Elle avait déjà écrit, de Bergerac, le 16 septembre, au roi, à la reine-mère, au duc d'Anjou, au cardinal de Bourbon, des lettres dans lesquelles elle expliquait les motifs de son voyage et de son attitude, qui était manifestement celle d'une belligérante. Le ton en était mesuré, quoique vif. A La Rochelle, exaltée par l'acte qu'elle venait d'accomplir et aussi par l'émotion de son entourage, elle rédigea un manifeste dont ses panégyristes eux-mêmes regrettent la forme violente. Elle écrivit aussi à la reine Elisabeth d'Angleterre pour lui donner des explications et lui demander son appui et ses secours. «Ce n'est point contre le ciel et contre le Roi, comme le disent nos ennemis, que la pointe de nos épées est tournée. Grâce à Dieu, nous ne sommes point criminels de lèse-majesté divine ni humaine; nous sommes fidèles à Dieu et au Roi.» Pendant ses longs démêlés avec la cour de France, et même au plus fort de ses luttes armées contre elle, le roi de Navarre tint constamment le même langage.
Au milieu des épanchements qui signalèrent la réception de la reine de Navarre à La Rochelle, on remarqua la réponse du jeune prince à la pompeuse harangue du maire, Jean de Labèze. «Je ne me suis pas tant étudié pour parler comme vous, dit-il; je ferai mieux: je sais beaucoup mieux faire que dire.» Le commandement de l'armée était dû à Henri, et Condé s'empressa de le lui remettre; mais Jeanne et son fils ne l'acceptèrent que comme un honneur, et, dans une déclaration publique, Condé fut prié par la reine de rester à la tête des troupes, «étant, elle et ses enfants, prêts à lui obéir en tout et partout». On sut gré, de toutes parts, au fils et à la mère, de ce désistement prudent et politique. Un incident caractéristique donna la mesure de la supériorité d'esprit et de l'influence de la reine de Navarre. Condé la supplia d'accepter le gouvernement civil de l'armée, tandis qu'il en assumerait le gouvernement militaire. Elle accepta cette mission bien difficile pour une femme, et y déploya ses rares qualités d'ordre, de prévoyance et de résolution. Le jeune prince de Condé devint le compagnon d'armes de Henri, que Jeanne voulut elle-même revêtir de sa première armure, à Tonnay-Charente, au milieu d'une cérémonie militaire. «Toute l'Europe a les yeux fixés sur vous, lui dit-elle: vous cessez d'être enfant. Allez, en obéissant, apprendre, sous Condé, à commander un jour.» A la veille des combats et des périls qu'on prévoyait, aucun signe de faiblesse: «Le contentement de soutenir une si belle cause, dit-elle plus tard, surmontait en moi le sexe, en lui l'âge.»

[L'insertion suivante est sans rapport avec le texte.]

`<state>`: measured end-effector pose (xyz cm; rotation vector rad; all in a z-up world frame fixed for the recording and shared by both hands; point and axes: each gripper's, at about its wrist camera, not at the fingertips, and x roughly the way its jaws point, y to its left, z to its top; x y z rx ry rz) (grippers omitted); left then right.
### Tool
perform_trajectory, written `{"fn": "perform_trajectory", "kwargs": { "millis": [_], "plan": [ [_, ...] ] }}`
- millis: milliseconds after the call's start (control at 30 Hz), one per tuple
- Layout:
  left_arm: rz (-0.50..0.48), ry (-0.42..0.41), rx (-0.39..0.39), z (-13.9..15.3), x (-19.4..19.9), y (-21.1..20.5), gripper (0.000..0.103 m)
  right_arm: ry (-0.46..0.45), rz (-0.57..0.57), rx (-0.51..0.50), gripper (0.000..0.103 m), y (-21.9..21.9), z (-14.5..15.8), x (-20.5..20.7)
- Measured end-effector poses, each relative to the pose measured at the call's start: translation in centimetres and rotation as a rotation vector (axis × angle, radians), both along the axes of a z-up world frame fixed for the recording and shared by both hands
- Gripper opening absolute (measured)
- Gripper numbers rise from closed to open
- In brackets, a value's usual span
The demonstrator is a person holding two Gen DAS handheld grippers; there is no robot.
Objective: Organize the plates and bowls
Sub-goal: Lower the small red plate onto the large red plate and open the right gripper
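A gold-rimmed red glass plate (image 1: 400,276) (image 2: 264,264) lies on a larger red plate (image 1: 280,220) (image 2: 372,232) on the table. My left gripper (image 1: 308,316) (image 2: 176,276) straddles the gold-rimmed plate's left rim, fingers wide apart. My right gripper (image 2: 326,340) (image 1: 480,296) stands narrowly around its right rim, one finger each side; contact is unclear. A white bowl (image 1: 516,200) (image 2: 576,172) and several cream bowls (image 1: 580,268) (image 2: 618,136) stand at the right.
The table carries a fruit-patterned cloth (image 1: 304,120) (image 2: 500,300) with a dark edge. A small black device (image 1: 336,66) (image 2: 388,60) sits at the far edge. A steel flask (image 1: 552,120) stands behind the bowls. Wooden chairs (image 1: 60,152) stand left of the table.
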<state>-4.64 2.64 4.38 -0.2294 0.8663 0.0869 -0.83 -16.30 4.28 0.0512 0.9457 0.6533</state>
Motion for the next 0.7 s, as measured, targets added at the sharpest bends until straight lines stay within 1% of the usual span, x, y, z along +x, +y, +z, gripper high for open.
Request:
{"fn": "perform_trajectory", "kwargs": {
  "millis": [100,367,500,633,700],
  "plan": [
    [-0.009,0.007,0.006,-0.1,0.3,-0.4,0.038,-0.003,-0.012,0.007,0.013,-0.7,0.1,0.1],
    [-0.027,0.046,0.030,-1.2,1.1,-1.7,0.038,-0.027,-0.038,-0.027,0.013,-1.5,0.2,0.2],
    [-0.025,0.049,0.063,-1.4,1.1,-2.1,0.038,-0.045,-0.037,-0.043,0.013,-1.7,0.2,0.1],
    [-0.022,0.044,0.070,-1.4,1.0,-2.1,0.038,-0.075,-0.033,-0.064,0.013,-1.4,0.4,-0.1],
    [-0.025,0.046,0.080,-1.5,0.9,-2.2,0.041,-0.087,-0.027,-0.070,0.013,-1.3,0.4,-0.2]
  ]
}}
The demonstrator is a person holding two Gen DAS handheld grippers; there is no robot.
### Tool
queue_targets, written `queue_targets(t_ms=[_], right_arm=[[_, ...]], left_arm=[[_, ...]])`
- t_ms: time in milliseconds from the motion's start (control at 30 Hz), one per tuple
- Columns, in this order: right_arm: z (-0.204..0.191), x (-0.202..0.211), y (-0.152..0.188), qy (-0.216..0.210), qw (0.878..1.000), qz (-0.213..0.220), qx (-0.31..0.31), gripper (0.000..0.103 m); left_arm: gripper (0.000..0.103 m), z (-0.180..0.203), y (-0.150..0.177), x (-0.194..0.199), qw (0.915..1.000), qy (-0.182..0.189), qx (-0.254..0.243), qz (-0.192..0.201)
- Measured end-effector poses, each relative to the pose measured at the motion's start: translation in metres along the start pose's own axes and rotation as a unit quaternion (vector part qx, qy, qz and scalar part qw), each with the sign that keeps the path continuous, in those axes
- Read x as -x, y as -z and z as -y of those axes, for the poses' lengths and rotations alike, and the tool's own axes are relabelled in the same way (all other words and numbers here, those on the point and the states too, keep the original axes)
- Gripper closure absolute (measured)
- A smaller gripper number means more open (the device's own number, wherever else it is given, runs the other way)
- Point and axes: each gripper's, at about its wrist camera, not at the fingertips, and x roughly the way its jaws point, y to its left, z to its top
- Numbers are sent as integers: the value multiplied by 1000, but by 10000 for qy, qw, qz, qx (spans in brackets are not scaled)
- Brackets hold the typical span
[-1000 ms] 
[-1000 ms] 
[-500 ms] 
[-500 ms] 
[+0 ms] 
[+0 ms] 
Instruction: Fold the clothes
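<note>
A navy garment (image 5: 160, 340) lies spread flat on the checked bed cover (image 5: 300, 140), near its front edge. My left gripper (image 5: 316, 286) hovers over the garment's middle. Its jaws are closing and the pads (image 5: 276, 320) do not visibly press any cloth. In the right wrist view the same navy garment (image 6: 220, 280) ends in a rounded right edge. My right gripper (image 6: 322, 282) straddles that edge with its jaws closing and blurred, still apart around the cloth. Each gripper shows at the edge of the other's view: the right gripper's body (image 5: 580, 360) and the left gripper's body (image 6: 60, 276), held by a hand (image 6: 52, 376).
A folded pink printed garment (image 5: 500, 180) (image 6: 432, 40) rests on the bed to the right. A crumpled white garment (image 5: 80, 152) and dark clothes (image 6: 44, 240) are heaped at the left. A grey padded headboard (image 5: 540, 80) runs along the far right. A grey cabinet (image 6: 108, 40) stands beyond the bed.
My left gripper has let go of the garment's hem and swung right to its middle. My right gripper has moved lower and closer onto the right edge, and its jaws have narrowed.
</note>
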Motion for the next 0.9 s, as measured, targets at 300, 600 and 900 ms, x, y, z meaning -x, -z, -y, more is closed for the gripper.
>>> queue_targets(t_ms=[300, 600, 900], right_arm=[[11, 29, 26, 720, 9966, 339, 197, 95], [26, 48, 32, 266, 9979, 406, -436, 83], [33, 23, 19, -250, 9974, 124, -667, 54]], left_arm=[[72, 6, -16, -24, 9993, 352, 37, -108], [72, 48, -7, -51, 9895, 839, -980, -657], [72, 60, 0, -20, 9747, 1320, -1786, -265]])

Henri eût bien voulu se jeter sans délai dans cette nouvelle existence. Fatigué de l'inaction qui lui était imposée pendant que se faisaient les préparatifs de guerre, il cherchait partout le mouvement. Il faillit trouver la mort dans une promenade en mer, où il eût péri sans la vigueur d'un marin de La Rochelle, qui le ramena au rivage. L'armée protestante, renforcée à chaque instant, bien armée et approvisionnée, grâce aux sacrifices de Jeanne d'Albret et aux secours de toute espèce qu'elle avait obtenus d'Elisabeth, devenait de jour en jour plus puissante. Ce n'était plus, à vrai dire, une armée, c'en était trois, sans compter les enfants perdus et les bandes de toute sorte. Il y avait, d'abord, la grande armée de Condé et de Coligny, puis un corps nombreux, commandé par Dandelot, frère de l'amiral, et enfin quinze ou vingt mille religionnaires, levés par Jacques de Crussol, comte d'Acier, en Dauphiné, en Provence et en Languedoc.
La cour, inquiète de cette affluence sous les drapeaux de la Réforme, s'avisa d'écrire aux gouverneurs et lieutenants-généraux que le roi n'entendait pas faire une guerre systématique aux réformés. A rester chez eux, ils ne risquaient rien, ils étaient sous la protection du Roi. Il y eut quelques défections, mais de peu d'importance, et ce fut alors qu'on recourut aux mesures de rigueur. L'édit de Saint-Maur défend, sous peine de mort, l'exercice de la religion réformée, ordonne à tous les ministres de sortir du royaume dans un délai de quinze jours, et aux magistrats de n'épargner que ceux des dissidents qui abjureraient l'hérésie. Un autre édit, qui suit, prononce la confiscation des biens des réformés, et enfin, par lettres-patentes, Charles IX, sous prétexte que Jeanne et ses enfants sont prisonniers des rebelles, ordonne au baron de Luxe de s'emparer du Béarn. Les réformés, par la voix de Jeanne et de leurs chefs, publièrent des protestations et des apologies, sans se faire illusion sur l'efficacité de ces démonstrations. La parole était à l'épée.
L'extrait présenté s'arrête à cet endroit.